• [Extracted records]:
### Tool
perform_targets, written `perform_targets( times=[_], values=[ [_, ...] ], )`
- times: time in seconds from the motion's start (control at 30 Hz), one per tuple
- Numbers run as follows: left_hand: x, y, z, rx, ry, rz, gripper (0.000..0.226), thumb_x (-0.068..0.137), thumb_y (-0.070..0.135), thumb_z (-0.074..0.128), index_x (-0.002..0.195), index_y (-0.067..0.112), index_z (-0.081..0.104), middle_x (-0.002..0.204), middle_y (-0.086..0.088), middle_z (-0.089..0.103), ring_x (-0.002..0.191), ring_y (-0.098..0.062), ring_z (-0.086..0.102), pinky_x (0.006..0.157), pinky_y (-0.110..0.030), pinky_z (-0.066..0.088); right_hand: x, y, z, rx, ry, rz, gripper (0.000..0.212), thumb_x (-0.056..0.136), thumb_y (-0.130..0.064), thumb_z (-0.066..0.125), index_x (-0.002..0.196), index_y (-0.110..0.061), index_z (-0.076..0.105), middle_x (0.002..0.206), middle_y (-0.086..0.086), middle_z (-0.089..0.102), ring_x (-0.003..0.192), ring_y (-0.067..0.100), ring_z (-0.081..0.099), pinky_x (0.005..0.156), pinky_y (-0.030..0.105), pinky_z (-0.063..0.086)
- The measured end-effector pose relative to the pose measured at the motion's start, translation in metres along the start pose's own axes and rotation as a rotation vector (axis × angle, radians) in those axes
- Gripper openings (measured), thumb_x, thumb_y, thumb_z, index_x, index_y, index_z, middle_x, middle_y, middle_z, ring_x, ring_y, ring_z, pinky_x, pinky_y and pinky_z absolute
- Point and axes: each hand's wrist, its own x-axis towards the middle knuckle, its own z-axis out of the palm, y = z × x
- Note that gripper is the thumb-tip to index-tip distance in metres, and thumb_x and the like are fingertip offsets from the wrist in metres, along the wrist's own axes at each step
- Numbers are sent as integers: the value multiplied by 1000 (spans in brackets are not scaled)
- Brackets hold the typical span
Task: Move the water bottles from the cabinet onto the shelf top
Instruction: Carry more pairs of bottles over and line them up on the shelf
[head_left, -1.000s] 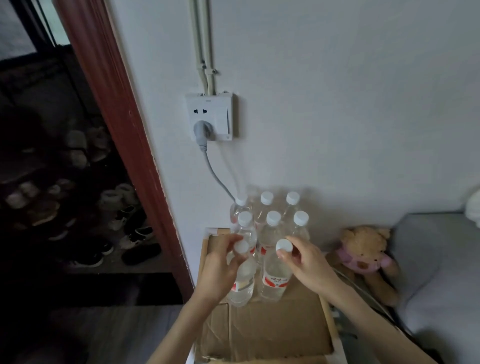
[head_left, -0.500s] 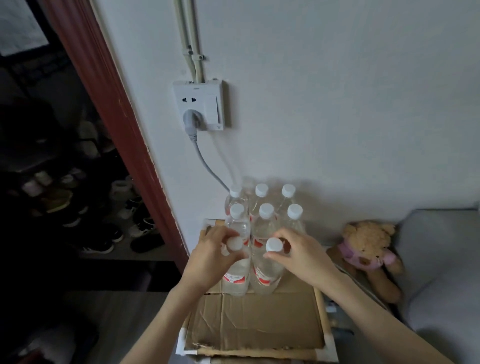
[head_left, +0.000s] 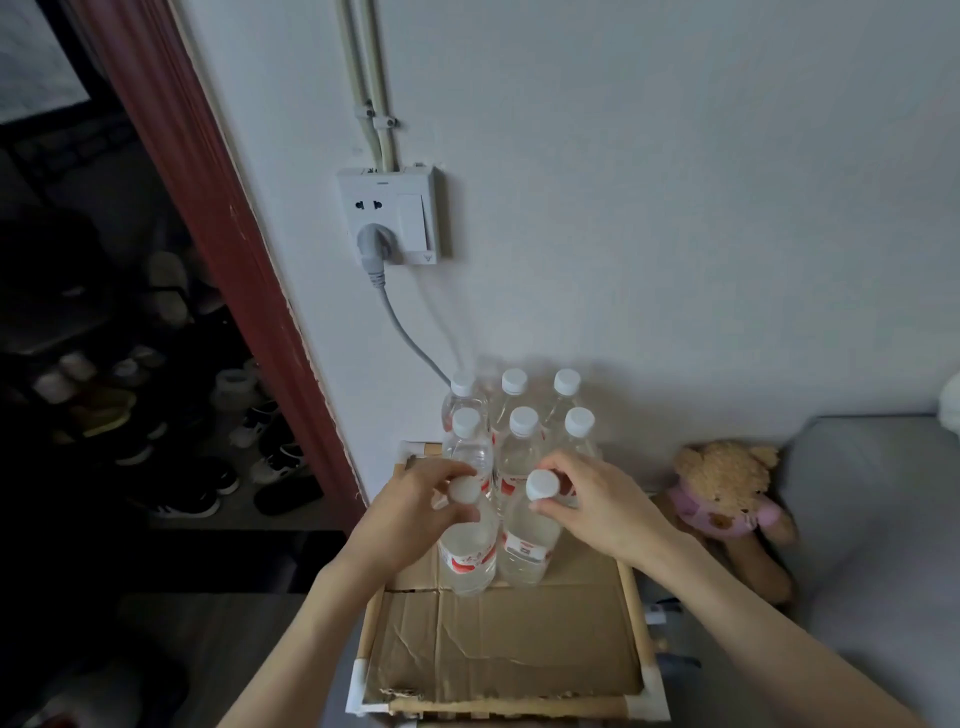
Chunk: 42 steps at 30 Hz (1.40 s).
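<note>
Several clear water bottles with white caps and red-and-white labels stand in rows on the cardboard-covered shelf top (head_left: 509, 639), against the white wall. My left hand (head_left: 410, 512) is closed around the neck of the front left bottle (head_left: 467, 556), fingers at its cap. Fingers of my right hand (head_left: 597, 504) pinch the neck of the front right bottle (head_left: 527, 551) just under its cap. Both front bottles stand upright on the cardboard, touching each other. Behind them the back bottles (head_left: 522, 431) form two rows of three. The cabinet is out of view.
A wall socket (head_left: 389, 215) with a grey plug and cable hangs above the bottles. A teddy bear (head_left: 727, 493) leans beside the shelf on the right, next to a grey cushion (head_left: 878, 519). A dark red door frame (head_left: 218, 249) and shoes (head_left: 197, 488) lie to the left.
The view has tilted down a little, showing more of the cardboard's front. Both hands stay on the two front bottles, which sit lower and settled beside each other.
</note>
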Motion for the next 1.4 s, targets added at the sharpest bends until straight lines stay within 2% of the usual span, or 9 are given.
perform_targets(
  times=[0.17, 0.37, 0.5, 0.73, 0.97, 1.07, 1.2, 1.27, 1.4],
  values=[
    [-4, -2, 3, -41, 0, -2, 36, 72, 21, 75, 104, 29, 61, 101, 11, 62, 98, -7, 56, 87, -20, 43, -2, -1, -2, -29, -17, 5, 37, 80, -47, 63, 101, -22, 45, 98, -13, 52, 87, 7, 53, 70, 22, 39],
    [-8, -3, 2, -44, 14, 4, 36, 74, 23, 74, 107, 30, 60, 103, 12, 61, 98, -6, 56, 91, -29, 48, -5, -1, -6, 48, -113, -15, 49, 88, -36, 56, 133, -29, 38, 136, -9, 46, 122, 10, 46, 98, 25, 38],
    [-7, -1, 5, 3, 54, -9, 33, 71, 31, 76, 100, 33, 59, 98, 14, 62, 94, -2, 56, 87, -32, 49, -2, 0, -6, 49, -70, 0, 35, 89, -29, 57, 123, -25, 48, 123, -6, 57, 104, 12, 56, 89, 27, 46],
    [-2, 1, 8, 68, 166, -105, 43, 62, 46, 79, 90, 25, 53, 88, 10, 62, 82, -7, 58, 75, -33, 51, 2, 0, -1, -9, 8, 57, 39, 77, -50, 64, 92, -20, 43, 87, -9, 54, 76, 10, 54, 63, 22, 42],
    [-4, -14, -1, -34, -95, 106, 46, 84, 17, 64, 120, 42, 48, 121, 15, 55, 116, -2, 48, 99, -28, 41, 1, 9, 3, 95, -80, 61, 38, 79, -49, 62, 105, -25, 48, 106, -9, 59, 95, 8, 56, 84, 30, 49],
    [-3, -9, -2, -27, -2, 80, 38, 81, 14, 67, 107, 39, 56, 102, 21, 59, 96, -1, 55, 86, -22, 44, 3, 13, 5, 110, -48, 75, 32, 83, -43, 61, 106, -24, 52, 102, -5, 62, 93, 12, 59, 83, 35, 51],
    [1, -1, 3, 57, 165, -30, 34, 67, 33, 78, 93, 26, 56, 86, 12, 60, 79, -6, 57, 71, -26, 47, 8, 14, 8, 137, -30, 91, 30, 83, -42, 61, 105, -23, 52, 100, -6, 62, 92, 11, 58, 82, 34, 51],
    [3, -2, 5, 43, 128, -44, 37, 69, 34, 77, 95, 25, 53, 91, 12, 58, 85, -7, 55, 74, -25, 46, 9, 15, 7, 164, -34, 95, 31, 83, -41, 62, 106, -24, 52, 102, -8, 61, 94, 8, 57, 83, 33, 51],
    [3, -13, 1, -22, -171, 36, 45, 81, 21, 67, 119, 35, 48, 122, 14, 53, 116, -4, 47, 101, -30, 40, 8, 16, 7, 192, -36, 88, 30, 83, -37, 63, 108, -22, 54, 103, -6, 62, 95, 9, 57, 84, 32, 50]
  ],
)
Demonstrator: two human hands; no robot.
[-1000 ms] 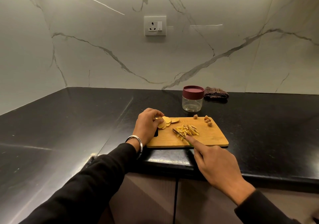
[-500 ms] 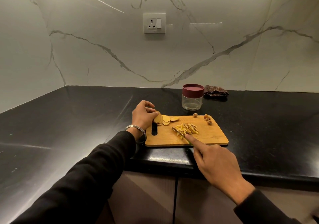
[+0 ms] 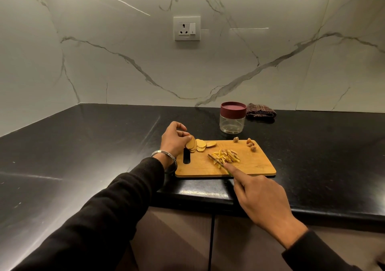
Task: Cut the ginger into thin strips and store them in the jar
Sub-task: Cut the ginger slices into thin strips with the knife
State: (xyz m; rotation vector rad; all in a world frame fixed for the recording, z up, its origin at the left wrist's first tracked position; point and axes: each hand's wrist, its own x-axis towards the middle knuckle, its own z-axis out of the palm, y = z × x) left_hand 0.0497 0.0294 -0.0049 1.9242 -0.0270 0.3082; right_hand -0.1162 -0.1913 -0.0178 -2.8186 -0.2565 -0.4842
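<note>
Left hand (image 3: 174, 142) sits at the 9 o'clock end of the cutting board (image 3: 256, 166), wrist bent, fingers curled, black sleeve and a metal bangle (image 3: 164, 156) on the wrist. Its grip is narrow: thumb and fingertips pinch a small stack of ginger slices (image 3: 191, 144) tilted up on edge. More slices (image 3: 205, 145) lie flat on the board just toward 3 o'clock of the stack.

Right hand (image 3: 262, 199) comes in from 5 o'clock, index finger stretched along the spine of a knife (image 3: 215, 159), the remaining fingers curled under and closed round the handle. The handle itself is mostly hidden. The blade tip rests against the pile of ginger strips (image 3: 228, 158) at the board's centre.

Against the frame one second back: the left hand then lay flat over the slices; it has since lifted and gathered them into the upright pinch. The right hand and knife hold the same position. The camera has tipped slightly upward.

The jar (image 3: 232, 117), clear with a dark red lid on, stands on the desk (image 3: 83, 145) at 12 o'clock of the board, just apart from it. A folded checked cloth (image 3: 260, 110) lies just beside the jar at 3 o'clock. Small brown ginger offcuts (image 3: 250, 144) sit near the board's far right corner. The desk is polished black stone, turning a corner at the left. The wall is white marble with grey veins and carries a socket (image 3: 186, 28).
</note>
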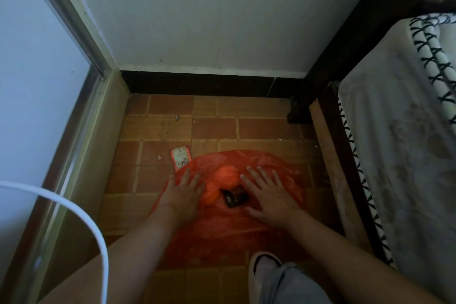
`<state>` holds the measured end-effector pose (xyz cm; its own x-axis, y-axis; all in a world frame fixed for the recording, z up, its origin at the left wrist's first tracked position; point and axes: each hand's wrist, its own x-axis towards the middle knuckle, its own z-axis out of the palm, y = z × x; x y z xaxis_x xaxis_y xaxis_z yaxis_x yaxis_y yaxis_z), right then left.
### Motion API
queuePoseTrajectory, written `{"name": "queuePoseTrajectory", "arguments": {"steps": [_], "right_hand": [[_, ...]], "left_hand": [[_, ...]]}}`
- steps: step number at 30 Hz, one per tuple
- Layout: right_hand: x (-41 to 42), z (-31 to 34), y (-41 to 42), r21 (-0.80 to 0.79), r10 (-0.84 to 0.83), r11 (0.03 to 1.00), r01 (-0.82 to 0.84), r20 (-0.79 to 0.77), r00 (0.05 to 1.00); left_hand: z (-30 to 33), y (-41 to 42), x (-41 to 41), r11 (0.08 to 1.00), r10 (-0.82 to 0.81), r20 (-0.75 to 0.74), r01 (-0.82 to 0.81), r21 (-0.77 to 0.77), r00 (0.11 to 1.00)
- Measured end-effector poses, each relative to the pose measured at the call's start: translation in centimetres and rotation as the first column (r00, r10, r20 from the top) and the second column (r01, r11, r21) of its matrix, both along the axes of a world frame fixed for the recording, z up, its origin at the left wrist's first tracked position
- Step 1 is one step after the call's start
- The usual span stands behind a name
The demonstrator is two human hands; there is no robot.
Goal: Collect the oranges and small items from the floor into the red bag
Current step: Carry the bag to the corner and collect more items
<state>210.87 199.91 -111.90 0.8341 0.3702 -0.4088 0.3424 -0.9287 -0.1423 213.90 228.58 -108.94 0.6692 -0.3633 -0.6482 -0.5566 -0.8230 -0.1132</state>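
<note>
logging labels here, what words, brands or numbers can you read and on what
Nothing reads clearly.
Small packet on the floor beside the red bag: dark marks that may be digits, too blurred to quote.
Dark packet on the bag between the hands: pale print, too blurred to read.

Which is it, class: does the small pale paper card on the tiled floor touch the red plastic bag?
Touching. In the head view the pale paper card has its lower corner meeting the red plastic bag's edge, no floor visible between.

Dim, daylight from the glass door [32, 76] at left; floor [172, 128] in shadow, soft focus, wide-angle bending at edges.
</note>
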Motion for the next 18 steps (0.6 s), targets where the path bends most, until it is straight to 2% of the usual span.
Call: {"name": "queuePoseTrajectory", "arguments": {"steps": [6, 9, 13, 15, 18], "right_hand": [[0.4, -0.2, -1.9, -0.103, -0.196, 0.976, 0.190, -0.055, 0.979], [0.4, 0.2, -1.6, -0.061, -0.241, 0.969, 0.241, -0.001, 0.970], [-0.2, 0.3, 0.4, 0.094, -0.054, 0.995, 0.038, 0.181, 0.982], [-0.6, -0.3, 0.9, 0.078, 0.027, 0.996, -0.037, 0.126, 0.992], [-1.3, -1.2, -0.5, -0.027, 0.048, 0.998, -0.051, -0.080, 0.996]], "left_hand": [[-1.2, 0.6, 0.7, 0.988, 0.145, 0.004, -0.145, 0.054, 0.989], [-1.0, -0.5, 0.8, 0.986, 0.167, 0.039, -0.167, 0.002, 0.985], [-1.2, -2.2, 0.4, 0.985, 0.155, 0.008, -0.154, -0.074, 0.988], [-1.6, -2.3, 0.1, 0.991, 0.127, -0.063, -0.130, -0.040, 0.990], [-2.3, -1.6, -0.5, 0.994, 0.102, -0.091, -0.098, 0.049, 0.991]]}}
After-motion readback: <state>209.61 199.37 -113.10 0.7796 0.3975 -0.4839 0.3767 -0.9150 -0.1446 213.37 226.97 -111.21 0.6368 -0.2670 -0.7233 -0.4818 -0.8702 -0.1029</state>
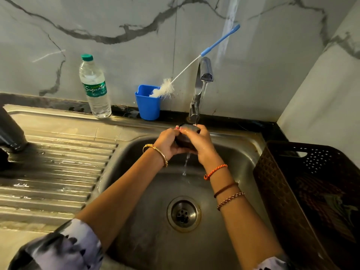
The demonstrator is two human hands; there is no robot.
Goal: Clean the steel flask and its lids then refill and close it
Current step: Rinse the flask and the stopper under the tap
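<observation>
At the centre of the frame, both hands hold a dark lid (187, 140) under the tap (202, 84), above the steel sink (148, 191). The left hand (167, 143) and right hand (198, 145) each have their grip curled tight round the lid, and water runs off it toward the drain (184, 213). On the counter (243, 124) behind, a blue cup (148, 106) holds a bottle brush (165, 88) leaning to the upper right. Left of it stands a capped plastic bottle (95, 88), partly full of water. A dark flask (11, 131) lies at the left edge on the ribbed drainboard (58, 172). A dark perforated basket (311, 191) sits at the right; its contents are unclear.
</observation>
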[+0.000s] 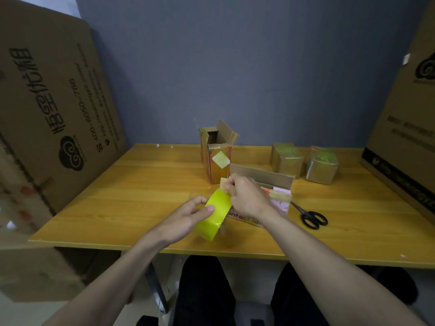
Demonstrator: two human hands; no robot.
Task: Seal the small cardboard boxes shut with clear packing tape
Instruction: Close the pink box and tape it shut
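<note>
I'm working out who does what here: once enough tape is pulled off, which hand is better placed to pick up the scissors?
Probably the right hand: the scissors lie on the table just to its right, while the left hand grips the tape roll on the far side.

Cardboard, glossy tape and varnished wood on the bench.
The bench was honey-coloured wood grain with a smooth, faintly shiny finish. The tape roll looked slick, glossy yellow plastic. The open box was matt brown cardboard, its sides streaked with shiny tape, and the two sealed boxes near the far right corner gleamed under clear film. The scissors had black, smooth plastic handles. The wall was flat, matt blue-grey.
</note>
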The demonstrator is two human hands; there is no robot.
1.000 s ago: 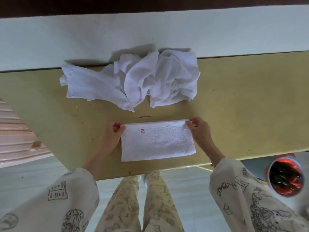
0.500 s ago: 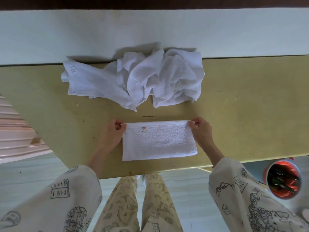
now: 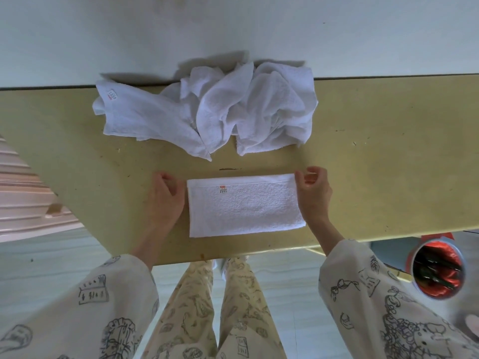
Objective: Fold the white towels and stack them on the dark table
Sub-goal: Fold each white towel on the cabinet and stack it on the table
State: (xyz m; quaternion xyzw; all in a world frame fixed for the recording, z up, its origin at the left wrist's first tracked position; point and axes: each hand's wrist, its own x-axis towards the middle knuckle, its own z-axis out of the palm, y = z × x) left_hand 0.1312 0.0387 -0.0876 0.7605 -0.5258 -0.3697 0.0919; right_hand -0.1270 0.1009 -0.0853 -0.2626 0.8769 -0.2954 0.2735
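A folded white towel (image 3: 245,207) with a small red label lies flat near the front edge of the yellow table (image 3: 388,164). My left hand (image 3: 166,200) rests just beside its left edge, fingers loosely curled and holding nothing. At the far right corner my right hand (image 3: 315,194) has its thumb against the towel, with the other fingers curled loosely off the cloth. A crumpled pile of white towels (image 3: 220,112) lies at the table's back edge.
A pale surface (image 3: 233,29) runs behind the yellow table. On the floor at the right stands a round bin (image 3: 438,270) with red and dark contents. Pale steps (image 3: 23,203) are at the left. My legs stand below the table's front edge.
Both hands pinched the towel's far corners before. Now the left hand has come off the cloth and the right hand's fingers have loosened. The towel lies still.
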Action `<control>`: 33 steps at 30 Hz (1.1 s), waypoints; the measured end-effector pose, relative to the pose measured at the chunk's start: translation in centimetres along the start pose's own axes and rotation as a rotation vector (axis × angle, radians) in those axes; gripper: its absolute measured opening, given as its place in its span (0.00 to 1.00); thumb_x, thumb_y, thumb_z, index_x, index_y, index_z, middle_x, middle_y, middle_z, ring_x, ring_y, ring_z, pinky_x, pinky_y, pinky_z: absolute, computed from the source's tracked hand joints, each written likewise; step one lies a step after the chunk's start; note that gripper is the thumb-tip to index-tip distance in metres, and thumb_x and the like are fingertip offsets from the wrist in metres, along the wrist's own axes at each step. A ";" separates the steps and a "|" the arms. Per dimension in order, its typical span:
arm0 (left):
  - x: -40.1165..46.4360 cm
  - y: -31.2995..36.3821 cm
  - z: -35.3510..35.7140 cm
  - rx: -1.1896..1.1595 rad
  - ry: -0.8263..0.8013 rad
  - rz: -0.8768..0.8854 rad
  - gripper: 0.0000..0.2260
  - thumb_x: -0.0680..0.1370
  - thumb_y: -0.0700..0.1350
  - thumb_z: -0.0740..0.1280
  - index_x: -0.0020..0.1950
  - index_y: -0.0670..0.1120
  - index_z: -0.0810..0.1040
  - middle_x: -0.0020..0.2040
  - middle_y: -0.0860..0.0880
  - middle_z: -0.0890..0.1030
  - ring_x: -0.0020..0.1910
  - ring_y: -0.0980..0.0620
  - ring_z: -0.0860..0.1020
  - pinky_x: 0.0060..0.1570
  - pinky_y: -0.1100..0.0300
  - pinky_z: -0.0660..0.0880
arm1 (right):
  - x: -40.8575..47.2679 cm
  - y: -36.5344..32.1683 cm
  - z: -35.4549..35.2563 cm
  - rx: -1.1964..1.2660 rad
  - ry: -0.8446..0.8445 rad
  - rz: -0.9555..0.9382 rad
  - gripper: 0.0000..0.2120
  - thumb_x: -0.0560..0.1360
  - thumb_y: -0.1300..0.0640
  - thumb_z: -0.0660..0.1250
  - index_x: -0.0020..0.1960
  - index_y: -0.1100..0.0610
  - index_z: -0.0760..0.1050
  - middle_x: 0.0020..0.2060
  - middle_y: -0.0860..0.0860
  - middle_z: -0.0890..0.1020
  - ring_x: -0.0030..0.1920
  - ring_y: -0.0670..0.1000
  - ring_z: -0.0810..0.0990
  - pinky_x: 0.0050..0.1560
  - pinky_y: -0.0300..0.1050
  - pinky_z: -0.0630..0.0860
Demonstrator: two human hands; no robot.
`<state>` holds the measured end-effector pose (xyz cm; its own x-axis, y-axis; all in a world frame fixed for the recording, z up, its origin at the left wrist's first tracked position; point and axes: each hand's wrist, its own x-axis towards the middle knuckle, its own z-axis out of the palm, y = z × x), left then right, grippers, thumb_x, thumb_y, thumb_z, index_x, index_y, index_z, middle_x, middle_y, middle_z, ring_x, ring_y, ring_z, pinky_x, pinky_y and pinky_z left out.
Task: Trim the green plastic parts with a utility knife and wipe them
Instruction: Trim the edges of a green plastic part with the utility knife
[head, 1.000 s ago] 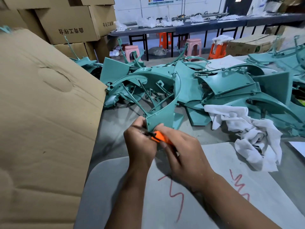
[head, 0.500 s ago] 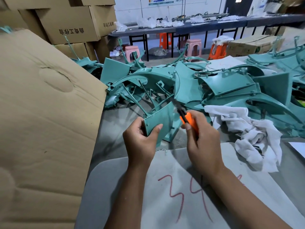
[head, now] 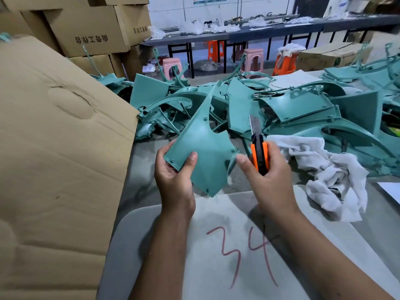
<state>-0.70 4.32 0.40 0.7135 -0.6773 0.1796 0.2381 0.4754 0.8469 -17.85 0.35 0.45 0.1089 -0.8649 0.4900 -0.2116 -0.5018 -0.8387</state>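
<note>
Left hand [head: 173,169] held one green plastic part [head: 203,148] up above the near edge of the table [head: 142,169], thumb curled over the face near the lower left corner, fingers behind it. Right hand [head: 266,176] was wrapped around an orange utility knife [head: 259,156], blade out and pointing up, just beside the part's right edge but not touching it.

Handling, judged: the part looked like thin moulded shell, light enough for a one-hand pinch and stiff enough to keep its curve. The long narrow tip at the top would likely flex. The smooth matte face could slip, so a grip at a wide corner close to the edge being trimmed seemed best, with fingers kept clear of the blade's path. The edges carried small screw bosses and probably flash. The knife blade was far extended, so it could bend under side load.

Counts: one part in hand, one knife, one white rag [head: 320,174] crumpled on the table right of the knife, apart from both hands. The pile of green parts [head: 303,109] behind was tangled and overlapping, so it could not be counted exactly, clearly many. A big cardboard sheet [head: 54,148] stood at left. Red "34" [head: 242,254] was written on the grey board [head: 151,234] under the forearms.
</note>
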 end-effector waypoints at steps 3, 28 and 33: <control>-0.7 -0.2 1.2 -0.095 0.100 -0.147 0.06 0.80 0.38 0.69 0.56 0.46 0.77 0.53 0.45 0.86 0.50 0.44 0.85 0.48 0.45 0.83 | -0.1 -0.2 1.0 0.190 -0.116 0.128 0.14 0.72 0.45 0.79 0.47 0.49 0.77 0.33 0.44 0.78 0.32 0.43 0.74 0.35 0.36 0.74; 1.0 1.6 -1.2 0.323 -0.159 0.077 0.08 0.75 0.34 0.73 0.51 0.42 0.82 0.46 0.46 0.87 0.46 0.46 0.87 0.45 0.44 0.84 | 1.2 1.4 -1.7 -0.193 0.126 -0.136 0.18 0.84 0.41 0.62 0.42 0.53 0.70 0.31 0.47 0.71 0.32 0.49 0.69 0.34 0.49 0.67; 1.0 2.2 -0.1 0.158 -0.022 0.019 0.11 0.73 0.40 0.75 0.52 0.40 0.78 0.48 0.36 0.85 0.44 0.42 0.85 0.39 0.45 0.84 | 0.3 0.6 -1.1 -0.323 -0.157 -0.363 0.17 0.85 0.47 0.59 0.40 0.54 0.67 0.29 0.45 0.69 0.29 0.49 0.69 0.31 0.51 0.66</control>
<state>0.64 4.78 2.38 0.7018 -0.6818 0.2062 0.1166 0.3956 0.9110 -19.02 -0.22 0.33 0.3707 -0.6393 0.6737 -0.4195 -0.7624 -0.4927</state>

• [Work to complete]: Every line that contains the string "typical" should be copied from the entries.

• [Answer]:
- Brackets hold the typical span
Action `<control>`: 33 steps at 30 Hz (1.1 s), waypoints; the measured end-effector pose, relative to the pose measured at the chunk's start: translation in centimetres along the start pose's own axes and rotation as a rotation vector (axis × angle, radians) in those axes; gripper: its absolute measured opening, given as its place in its span (0.00 to 1.00); thumb_x, thumb_y, thumb_z, index_x, index_y, index_z, middle_x, middle_y, middle_z, ring_x, ring_y, ring_z, pinky_x, pinky_y, pinky_z: absolute, computed from the source's tracked hand joints, each written likewise; step one lies a step after the chunk's start; note that gripper is the thumb-tip to index-tip distance in metres, and thumb_x and the like are fingertip offsets from the wrist in metres, along the wrist's own axes at each step. A ";" separates the steps and a "|" the arms. Per dimension in order, its typical span:

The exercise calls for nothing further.